The New England Glass Company was originally founded in Cambridge, Massachusetts, by Amos Binney, Edmund Munroe, Daniel Hastings, and Deming Jarves on February 16, 1818. The company produced both blown and pressed glass objects in a variety of colors, which had engraved, cut, etched, and gilded decorations. The firm was one of the first glass companies to use a steam engine to operate its cutting machines, and it built the only oven in the country that could manufacture red lead, a key ingredient in the making of so-called flint glass. By the middle of the nineteenth century, the New England Glass Company was considered one of the leading glasshouses in the United States, best known for its cut and engraved glass.

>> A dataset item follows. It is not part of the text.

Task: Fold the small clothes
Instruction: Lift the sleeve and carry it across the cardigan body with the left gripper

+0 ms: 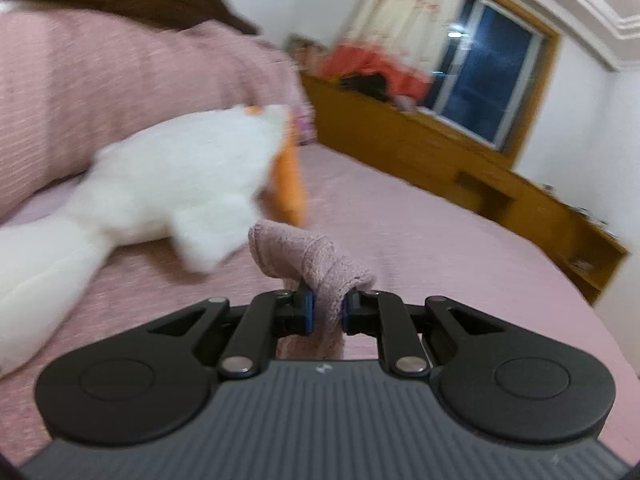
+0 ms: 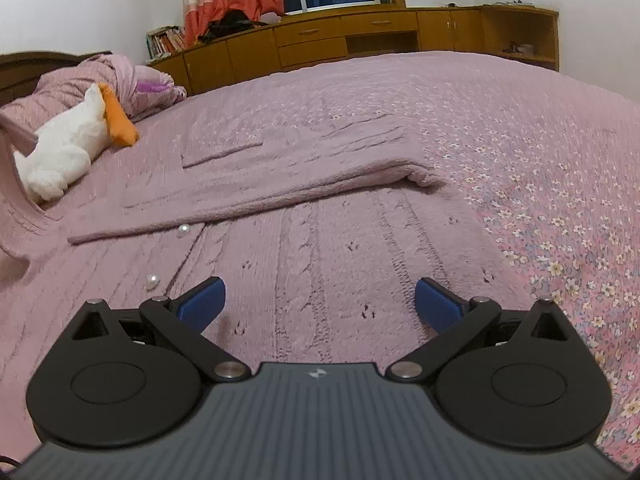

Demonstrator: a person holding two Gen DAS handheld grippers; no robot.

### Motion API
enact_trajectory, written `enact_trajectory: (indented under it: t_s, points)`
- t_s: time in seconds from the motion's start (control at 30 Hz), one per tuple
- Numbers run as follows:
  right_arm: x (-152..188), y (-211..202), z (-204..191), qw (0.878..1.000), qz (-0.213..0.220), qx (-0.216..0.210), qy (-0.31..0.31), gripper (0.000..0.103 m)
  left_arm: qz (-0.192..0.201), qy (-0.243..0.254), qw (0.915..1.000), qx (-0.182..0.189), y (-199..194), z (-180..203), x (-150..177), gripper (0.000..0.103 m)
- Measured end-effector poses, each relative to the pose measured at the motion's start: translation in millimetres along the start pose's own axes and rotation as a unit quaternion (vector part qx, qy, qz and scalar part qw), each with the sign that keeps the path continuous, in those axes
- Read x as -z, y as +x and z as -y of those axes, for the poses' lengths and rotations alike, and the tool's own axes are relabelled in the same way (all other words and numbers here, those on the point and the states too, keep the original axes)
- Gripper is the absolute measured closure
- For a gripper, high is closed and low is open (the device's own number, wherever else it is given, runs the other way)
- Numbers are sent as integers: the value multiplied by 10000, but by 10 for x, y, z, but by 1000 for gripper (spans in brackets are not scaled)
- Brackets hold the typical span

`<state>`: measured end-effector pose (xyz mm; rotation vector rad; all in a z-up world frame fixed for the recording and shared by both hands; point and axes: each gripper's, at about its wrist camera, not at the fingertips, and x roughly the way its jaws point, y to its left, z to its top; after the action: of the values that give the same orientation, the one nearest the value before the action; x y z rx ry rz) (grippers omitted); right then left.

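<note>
Pinching a bunched fold of the pink knitted cardigan (image 1: 308, 264), the left gripper (image 1: 328, 312) holds it raised above the bed (image 1: 440, 248), blue pads pressed into the fabric, which also hangs down between the jaws. A white plush duck (image 1: 168, 184) with an orange beak lies to its left, blurred, beside a pink pillow (image 1: 120, 80). The right gripper (image 2: 320, 304) hovers low over the rest of the cardigan (image 2: 304, 248), spread flat on the flowered bedspread (image 2: 560, 184), jaws wide apart and holding nothing. Two pearl buttons (image 2: 184, 230) show on the garment's front. A wooden cabinet (image 2: 360, 36) lines the far wall.
</note>
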<state>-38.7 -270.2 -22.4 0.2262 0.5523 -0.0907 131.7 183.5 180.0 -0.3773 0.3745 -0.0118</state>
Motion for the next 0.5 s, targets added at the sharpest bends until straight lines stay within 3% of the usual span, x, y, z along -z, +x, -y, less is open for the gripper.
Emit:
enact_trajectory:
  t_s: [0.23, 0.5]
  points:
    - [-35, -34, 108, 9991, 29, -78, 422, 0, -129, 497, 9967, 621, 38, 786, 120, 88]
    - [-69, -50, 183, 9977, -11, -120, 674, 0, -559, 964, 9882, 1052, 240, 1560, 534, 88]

At its start, the company occupied a disused East Cambridge warehouse erected by the recently failed Boston Porcelain and Glass Company. It was fitted with two flint furnaces, 24 steam-operated glass-cutting mills, and a red-lead furnace, which in combination could produce many types of plain, molded, and cut glass. The company charter permitted it to manufacture "flint and crown glass of all kinds in the towns of Boston and Cambridge." At that time, about 40 glass factories existed in the United States, though most had few employees. Deming Jarves held one key advantage over his competitors in the glass manufacturing business; he held the American monopoly on red lead (litharge), which was essential for the production of fine lead glass. In 1826, however, Jarves left to found the Boston and Sandwich Glass Company.

Through the 1820s, the company exhibited at the American Institute Fair, won a Franklin Institute award for "skill and ingenuity," and established agencies in New York, Philadelphia, and Baltimore. The company took full advantage of the introduction of pressed glass and its business grew rapidly. Within 25 years, the glass industry was Cambridge's top employer in 1845 and again in 1855, when two companies, New England and Bay State, each employed more than 500 people. Engraver Louis F. Vaupel (1824–1903), who joined New England Glass in 1856, led its creation in the 1860s and 1870s of high-quality cut and engraved products, including very fine paperweights.

The company flourished as one of America's leading glass manufacturers through the Civil War, but the development of inexpensive soda-lime glass in West Virginia brought a deep decline in sales, which dropped from about $500,000 in 1865 to $232,304 in 1876, when the workforce had been reduced to only 200 laborers. In 1877, the company's directors withdrew from active participation, leasing the property to William Libbey, their agent since 1870.

William L. Libbey took over the company in 1878 and renamed it the New England Glass Works, Wm. L. Libbey & Sons Props. In 1888, William's son, Edward Drummond Libbey, moved the company to Toledo, Ohio.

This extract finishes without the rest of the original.